AI Predicts Protein Location Within Human Cells with Unprecedented Accuracy
In a significant leap for cell biology, researchers at MIT, Harvard University, and the Broad Institute have developed a novel AI-driven method capable of predicting the precise location of virtually any protein within a human cell. This breakthrough, published in Nature Methods, promises to accelerate disease diagnosis, drug discovery, and our fundamental understanding of cellular processes.
The challenge lies in the sheer complexity of the human proteome. With approximately 70,000 different proteins and protein variants residing within a single cell, manually identifying their locations—a crucial determinant of their function and potential role in diseases like Alzheimer’s, cystic fibrosis, and cancer—is an arduous and resource-intensive task.
Existing computational techniques, often relying on machine-learning models trained on datasets like the Human Protein Atlas, have made inroads. However, even the largest datasets have only scratched the surface of possible protein-cell line combinations.
The new approach overcomes these limitations with a two-part method called PUPS (prediction of unseen proteins’ subcellular location). PUPS combines a protein language model, which captures the localization-determining properties of a protein based on its amino acid sequence and 3D structure, with an image inpainting model. The image inpainting model analyzes stained cell images to gather information about the cell’s state, including its type and individual features.
Unlike many AI methods that provide an averaged estimate across all cells of a specific type, PUPS offers single-cell localization. This level of precision allows researchers to pinpoint a protein’s location within a specific cell, such as a cancer cell after treatment.

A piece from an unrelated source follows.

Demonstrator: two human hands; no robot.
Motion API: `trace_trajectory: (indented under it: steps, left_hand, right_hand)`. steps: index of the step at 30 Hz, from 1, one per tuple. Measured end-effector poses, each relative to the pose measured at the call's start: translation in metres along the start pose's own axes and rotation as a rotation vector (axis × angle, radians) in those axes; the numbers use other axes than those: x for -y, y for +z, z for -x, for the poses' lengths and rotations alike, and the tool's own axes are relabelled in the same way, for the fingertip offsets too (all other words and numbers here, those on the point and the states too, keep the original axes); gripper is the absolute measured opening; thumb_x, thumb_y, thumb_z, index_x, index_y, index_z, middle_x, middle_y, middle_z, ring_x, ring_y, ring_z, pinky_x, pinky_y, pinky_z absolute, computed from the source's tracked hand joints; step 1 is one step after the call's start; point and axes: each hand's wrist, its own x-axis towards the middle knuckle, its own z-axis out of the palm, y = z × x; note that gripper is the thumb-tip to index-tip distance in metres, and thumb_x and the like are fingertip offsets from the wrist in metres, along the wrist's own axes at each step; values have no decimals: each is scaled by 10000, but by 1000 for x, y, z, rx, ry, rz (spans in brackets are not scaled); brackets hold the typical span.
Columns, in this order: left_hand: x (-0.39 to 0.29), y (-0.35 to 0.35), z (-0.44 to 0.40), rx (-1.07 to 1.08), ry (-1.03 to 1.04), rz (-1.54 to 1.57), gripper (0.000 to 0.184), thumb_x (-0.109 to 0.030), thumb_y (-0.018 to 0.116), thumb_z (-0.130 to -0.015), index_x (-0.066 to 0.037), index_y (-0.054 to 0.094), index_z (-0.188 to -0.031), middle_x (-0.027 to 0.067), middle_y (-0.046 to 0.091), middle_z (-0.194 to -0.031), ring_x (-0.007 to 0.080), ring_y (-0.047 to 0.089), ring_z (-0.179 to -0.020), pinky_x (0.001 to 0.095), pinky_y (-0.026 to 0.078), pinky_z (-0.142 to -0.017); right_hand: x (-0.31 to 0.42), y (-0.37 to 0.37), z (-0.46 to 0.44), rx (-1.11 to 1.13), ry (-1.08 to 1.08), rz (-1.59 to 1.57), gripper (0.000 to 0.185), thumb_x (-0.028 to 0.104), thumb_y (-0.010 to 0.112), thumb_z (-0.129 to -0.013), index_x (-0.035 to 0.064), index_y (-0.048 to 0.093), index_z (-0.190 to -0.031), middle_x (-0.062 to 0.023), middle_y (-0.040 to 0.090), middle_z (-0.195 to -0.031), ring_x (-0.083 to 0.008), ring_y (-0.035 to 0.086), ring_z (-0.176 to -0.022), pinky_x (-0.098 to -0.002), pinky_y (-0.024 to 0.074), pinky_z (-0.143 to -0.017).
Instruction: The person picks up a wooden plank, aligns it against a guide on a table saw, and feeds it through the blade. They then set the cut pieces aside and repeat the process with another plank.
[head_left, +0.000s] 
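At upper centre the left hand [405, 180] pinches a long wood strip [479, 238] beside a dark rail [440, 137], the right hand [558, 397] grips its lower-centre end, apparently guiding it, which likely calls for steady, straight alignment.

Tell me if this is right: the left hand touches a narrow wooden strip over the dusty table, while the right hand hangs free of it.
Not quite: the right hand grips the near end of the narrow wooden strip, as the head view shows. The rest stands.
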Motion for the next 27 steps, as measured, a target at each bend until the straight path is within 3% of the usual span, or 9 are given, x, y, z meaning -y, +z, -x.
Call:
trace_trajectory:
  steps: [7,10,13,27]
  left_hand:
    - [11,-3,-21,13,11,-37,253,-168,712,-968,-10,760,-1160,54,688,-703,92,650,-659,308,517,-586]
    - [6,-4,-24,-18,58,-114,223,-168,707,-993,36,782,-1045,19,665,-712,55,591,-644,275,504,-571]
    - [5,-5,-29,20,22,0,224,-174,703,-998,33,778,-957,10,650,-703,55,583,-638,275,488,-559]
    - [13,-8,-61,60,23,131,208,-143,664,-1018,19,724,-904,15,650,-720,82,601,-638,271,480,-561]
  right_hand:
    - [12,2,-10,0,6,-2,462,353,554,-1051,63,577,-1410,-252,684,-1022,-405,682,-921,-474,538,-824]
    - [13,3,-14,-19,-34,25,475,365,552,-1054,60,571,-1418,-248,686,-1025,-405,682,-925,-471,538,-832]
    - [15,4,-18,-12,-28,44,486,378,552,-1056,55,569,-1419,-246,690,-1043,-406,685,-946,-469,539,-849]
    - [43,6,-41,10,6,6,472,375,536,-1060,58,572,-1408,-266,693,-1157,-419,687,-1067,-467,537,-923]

The output is a highlighted image of a cell, clearly indicating the model’s predicted location of the protein. According to Yitong Tseo, a graduate student at MIT and co-lead author of the paper, this technique can potentially save researchers months of effort by acting as an initial screening tool, guiding experimental testing.
The researchers trained PUPS using a secondary task, explicitly naming the compartment of localization (e.g., cell nucleus). This enhanced the model’s understanding of cellular compartments. By training the model on proteins and cell lines simultaneously, PUPS develops a deeper understanding of protein localization within cell images. The model can even discern how different parts of a protein’s sequence contribute to its overall localization.
Xinyi Zhang, a graduate student at MIT and the Broad Institute, emphasizes the uniqueness of their approach: “Most other methods usually require you to have a stain of the protein first, so you’ve already seen it in your training data. Our approach is unique in that it can generalize across proteins and cell lines at the same time.”
The researchers validated PUPS’s predictive capabilities through lab experiments, comparing the results to a baseline AI method and demonstrating a reduction in prediction error. Future efforts will focus on enhancing PUPS to understand protein-protein interactions and enable predictions in living human tissue.